■ REQUIREMENT:
Skipping all images, output the listing word for word.

■ DATA EXTRACT:
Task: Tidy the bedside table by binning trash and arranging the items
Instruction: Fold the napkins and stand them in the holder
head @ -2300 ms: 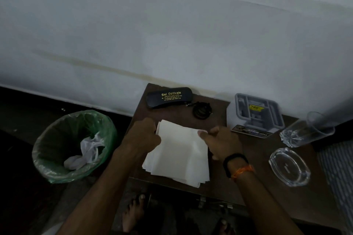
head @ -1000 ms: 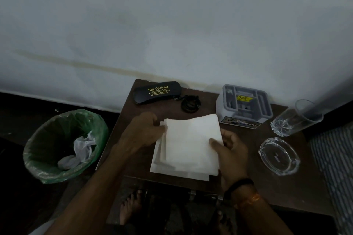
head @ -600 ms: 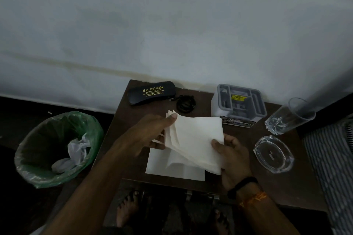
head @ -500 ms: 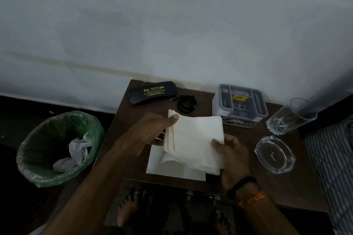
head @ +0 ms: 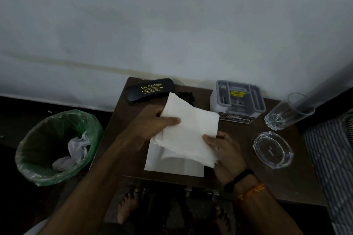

■ EXERCISE SOLUTION:
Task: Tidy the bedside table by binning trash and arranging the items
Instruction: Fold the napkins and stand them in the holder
head @ -2300 ms: 
head @ -1000 ms: 
head @ -600 ms: 
head @ -500 ms: 
head @ +0 ms: 

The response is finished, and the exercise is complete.